#### REQUIRED WORK:
Hand back every line from the beginning of the data below through the line containing "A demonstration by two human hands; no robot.", word for word and free of pictures.

#### GIVEN INFORMATION:

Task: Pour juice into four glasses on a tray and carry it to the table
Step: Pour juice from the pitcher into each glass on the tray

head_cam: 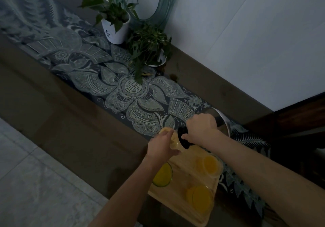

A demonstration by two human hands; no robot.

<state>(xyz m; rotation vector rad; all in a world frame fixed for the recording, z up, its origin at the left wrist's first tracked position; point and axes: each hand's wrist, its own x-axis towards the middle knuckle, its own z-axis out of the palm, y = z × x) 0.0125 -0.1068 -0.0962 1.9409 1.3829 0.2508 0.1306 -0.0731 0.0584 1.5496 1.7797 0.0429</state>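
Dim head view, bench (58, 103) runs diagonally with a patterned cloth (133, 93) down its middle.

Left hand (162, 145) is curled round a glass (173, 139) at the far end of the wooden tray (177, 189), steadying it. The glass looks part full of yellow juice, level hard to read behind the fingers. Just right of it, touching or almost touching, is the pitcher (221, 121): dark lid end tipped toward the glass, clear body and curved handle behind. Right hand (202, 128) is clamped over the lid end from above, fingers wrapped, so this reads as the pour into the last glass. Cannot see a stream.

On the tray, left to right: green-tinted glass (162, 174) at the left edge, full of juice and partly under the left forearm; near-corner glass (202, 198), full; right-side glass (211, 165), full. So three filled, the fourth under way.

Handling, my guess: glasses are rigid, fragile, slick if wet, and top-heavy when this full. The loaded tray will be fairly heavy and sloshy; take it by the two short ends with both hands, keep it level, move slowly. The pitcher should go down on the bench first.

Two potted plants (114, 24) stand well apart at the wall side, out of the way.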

#### RESULT BELOW:
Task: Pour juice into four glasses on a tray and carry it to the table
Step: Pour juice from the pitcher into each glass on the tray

head_cam: 

A demonstration by two human hands; no robot.

No more work remains on this exercise.